Data to process:
========================================================================

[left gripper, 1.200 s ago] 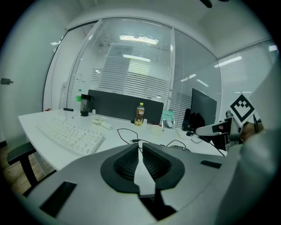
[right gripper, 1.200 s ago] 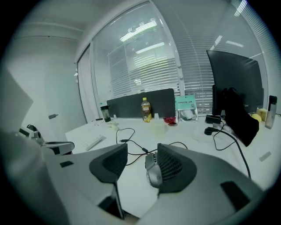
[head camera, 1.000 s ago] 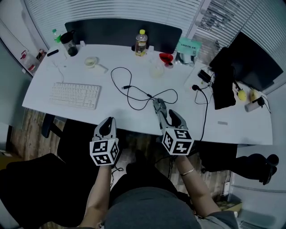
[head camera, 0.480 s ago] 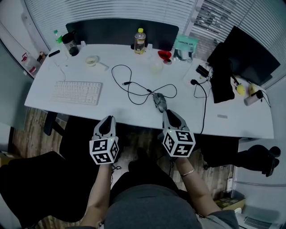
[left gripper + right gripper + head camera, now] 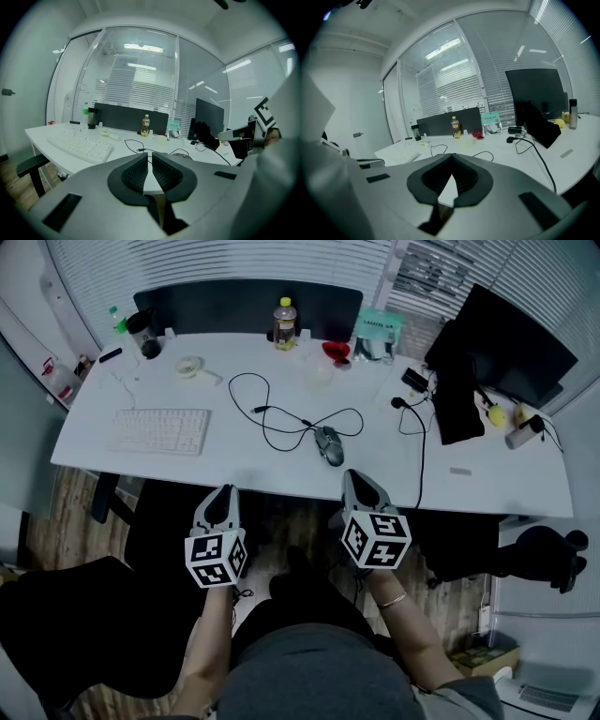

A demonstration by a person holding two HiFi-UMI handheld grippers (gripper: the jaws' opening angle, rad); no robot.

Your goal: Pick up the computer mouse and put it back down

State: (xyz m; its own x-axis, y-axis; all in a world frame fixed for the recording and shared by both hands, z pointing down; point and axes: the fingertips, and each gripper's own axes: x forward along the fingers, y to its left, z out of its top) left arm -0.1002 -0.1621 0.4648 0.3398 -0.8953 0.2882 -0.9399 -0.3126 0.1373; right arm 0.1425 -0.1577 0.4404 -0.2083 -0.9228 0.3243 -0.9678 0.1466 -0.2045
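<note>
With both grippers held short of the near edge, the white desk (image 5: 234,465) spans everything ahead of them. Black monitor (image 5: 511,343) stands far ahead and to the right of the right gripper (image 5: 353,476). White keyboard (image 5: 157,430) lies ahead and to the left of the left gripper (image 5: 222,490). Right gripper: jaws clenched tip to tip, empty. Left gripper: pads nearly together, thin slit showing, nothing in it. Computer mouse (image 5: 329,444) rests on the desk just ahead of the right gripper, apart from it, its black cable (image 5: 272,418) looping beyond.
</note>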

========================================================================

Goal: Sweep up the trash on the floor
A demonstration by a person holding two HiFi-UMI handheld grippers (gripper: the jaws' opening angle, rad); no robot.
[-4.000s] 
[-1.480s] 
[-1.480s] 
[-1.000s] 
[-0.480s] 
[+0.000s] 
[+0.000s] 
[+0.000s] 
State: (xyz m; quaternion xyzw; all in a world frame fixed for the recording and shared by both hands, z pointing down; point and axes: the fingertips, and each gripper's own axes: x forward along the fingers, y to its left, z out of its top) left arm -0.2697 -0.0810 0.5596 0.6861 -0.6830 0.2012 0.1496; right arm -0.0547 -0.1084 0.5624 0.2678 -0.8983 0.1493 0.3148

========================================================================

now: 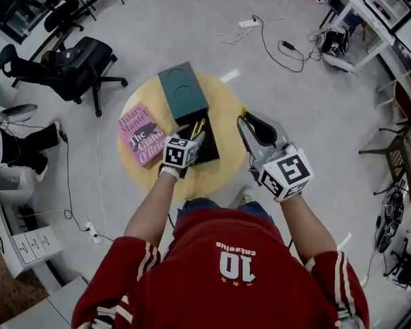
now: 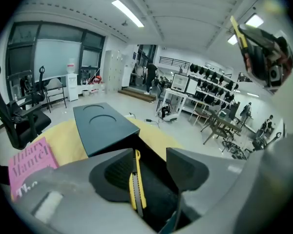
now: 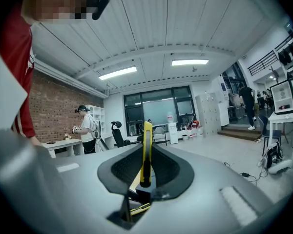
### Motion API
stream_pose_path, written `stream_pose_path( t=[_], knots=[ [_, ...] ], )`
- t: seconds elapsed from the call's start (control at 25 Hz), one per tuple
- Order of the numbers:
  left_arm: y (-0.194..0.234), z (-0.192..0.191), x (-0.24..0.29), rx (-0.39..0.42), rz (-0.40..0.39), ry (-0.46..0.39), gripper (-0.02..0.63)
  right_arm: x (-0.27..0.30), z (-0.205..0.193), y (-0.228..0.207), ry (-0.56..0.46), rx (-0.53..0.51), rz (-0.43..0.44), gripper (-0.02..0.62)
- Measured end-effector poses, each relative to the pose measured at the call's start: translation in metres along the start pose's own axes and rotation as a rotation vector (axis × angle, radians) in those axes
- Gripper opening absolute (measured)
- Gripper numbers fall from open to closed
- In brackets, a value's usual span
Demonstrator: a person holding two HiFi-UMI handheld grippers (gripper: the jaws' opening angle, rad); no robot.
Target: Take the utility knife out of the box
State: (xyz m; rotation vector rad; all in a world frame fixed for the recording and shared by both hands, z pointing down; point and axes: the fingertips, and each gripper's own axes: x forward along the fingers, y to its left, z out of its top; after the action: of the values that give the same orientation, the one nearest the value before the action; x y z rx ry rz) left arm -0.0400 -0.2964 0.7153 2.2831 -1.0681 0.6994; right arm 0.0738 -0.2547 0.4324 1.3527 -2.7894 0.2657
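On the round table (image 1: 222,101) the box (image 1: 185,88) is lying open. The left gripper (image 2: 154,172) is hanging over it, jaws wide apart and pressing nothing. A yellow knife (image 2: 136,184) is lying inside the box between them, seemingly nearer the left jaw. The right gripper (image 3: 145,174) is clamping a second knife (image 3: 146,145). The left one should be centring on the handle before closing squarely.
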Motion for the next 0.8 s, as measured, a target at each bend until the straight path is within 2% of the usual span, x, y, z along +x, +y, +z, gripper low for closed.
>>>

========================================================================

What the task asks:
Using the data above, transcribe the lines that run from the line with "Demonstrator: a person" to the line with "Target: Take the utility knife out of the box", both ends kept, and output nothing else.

Response:
Demonstrator: a person holding two HiFi-UMI handheld grippers (gripper: the jaws' opening angle, rad); no robot.
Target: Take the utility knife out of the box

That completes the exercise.